As a business owner, you’re probably used to signing heaps of contracts. But wouldn’t it all just be easier if your employees could sign the contracts for you?

There are legitimate ways in which you can get your employees to sign contracts and bind your business to the obligations within them.Trusting your employees to act on your behalf in these situations can be an efficient way of ensuring things get done, especially if you’re preoccupied elsewhere. 

But, obviously, most business owners want to maintain control over which employees can sign contracts and to what degree they can act on behalf of the business. 

Here are some common questions we hear from our business owner clients on this topic:

  • How do I manage who has the right to negotiate and sign contracts on behalf of my business?
  • Do you have to be an officer of a corporation to sign a contract on behalf of a company?
  • Can a company sign a contract through a common seal?
  • What is expressed, implied and ostensible authority?

To answer these questions, we need to first understand the basics of how businesses actually enter into contracts. 

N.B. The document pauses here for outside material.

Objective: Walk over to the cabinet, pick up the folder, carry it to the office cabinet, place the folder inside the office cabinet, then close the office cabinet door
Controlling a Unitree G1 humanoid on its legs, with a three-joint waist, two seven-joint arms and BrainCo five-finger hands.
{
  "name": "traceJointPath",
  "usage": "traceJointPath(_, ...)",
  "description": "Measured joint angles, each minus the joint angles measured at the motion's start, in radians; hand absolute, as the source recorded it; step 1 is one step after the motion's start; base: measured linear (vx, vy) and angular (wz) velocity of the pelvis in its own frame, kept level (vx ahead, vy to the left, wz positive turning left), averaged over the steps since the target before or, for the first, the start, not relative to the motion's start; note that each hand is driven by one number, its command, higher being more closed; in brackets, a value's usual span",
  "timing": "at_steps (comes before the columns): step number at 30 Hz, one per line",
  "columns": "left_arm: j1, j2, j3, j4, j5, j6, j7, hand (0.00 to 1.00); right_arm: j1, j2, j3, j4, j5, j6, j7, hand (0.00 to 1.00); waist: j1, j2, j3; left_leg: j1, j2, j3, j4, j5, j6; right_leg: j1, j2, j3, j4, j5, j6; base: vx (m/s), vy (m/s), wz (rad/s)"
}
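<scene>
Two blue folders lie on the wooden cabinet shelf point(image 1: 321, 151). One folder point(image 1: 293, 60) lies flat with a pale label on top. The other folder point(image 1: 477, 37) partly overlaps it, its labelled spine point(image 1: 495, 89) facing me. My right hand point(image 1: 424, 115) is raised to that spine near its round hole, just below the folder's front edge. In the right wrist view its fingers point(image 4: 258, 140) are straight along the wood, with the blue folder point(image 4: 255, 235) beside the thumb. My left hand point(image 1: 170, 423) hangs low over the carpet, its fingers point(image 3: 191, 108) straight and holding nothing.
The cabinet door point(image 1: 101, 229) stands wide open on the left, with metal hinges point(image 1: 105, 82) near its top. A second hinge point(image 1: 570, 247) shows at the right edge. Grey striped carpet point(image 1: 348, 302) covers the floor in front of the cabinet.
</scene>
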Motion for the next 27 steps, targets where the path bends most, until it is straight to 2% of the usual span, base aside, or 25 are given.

How Do Businesses Enter Into Contracts?

Unlike a sole trader or partnership, a company is a separate legal entity. This means that any liabilities or responsibilities stemming from contracts and transactions remain with the company, and don’t affect the director personally. 

However, as the company is not a real living being, it cannot physically sign or perform any of these duties. This is where the company’s owners or employees come into play. Certain employees will perform these tasks on behalf of the company. 

A company must explicitly decide which employees are able to negotiate and enter into contracts on their behalf. Typically, this would be a company’s director or secretary, but people like liquidators or trustees also often fulfil these duties. Section 9 of the Corporations Act lists different people who can be recognised as an ‘officer’ of the company, and therefore be able to bind a company by contract. 

These employees are referred to as  officers of the company and will have the authority to bind the company to contracts. You can find a full list of positions that can be recognised as officers under section 9 of the Corporations Act; continue reading to learn more. 

Who Is Considered An Officer Of A Company?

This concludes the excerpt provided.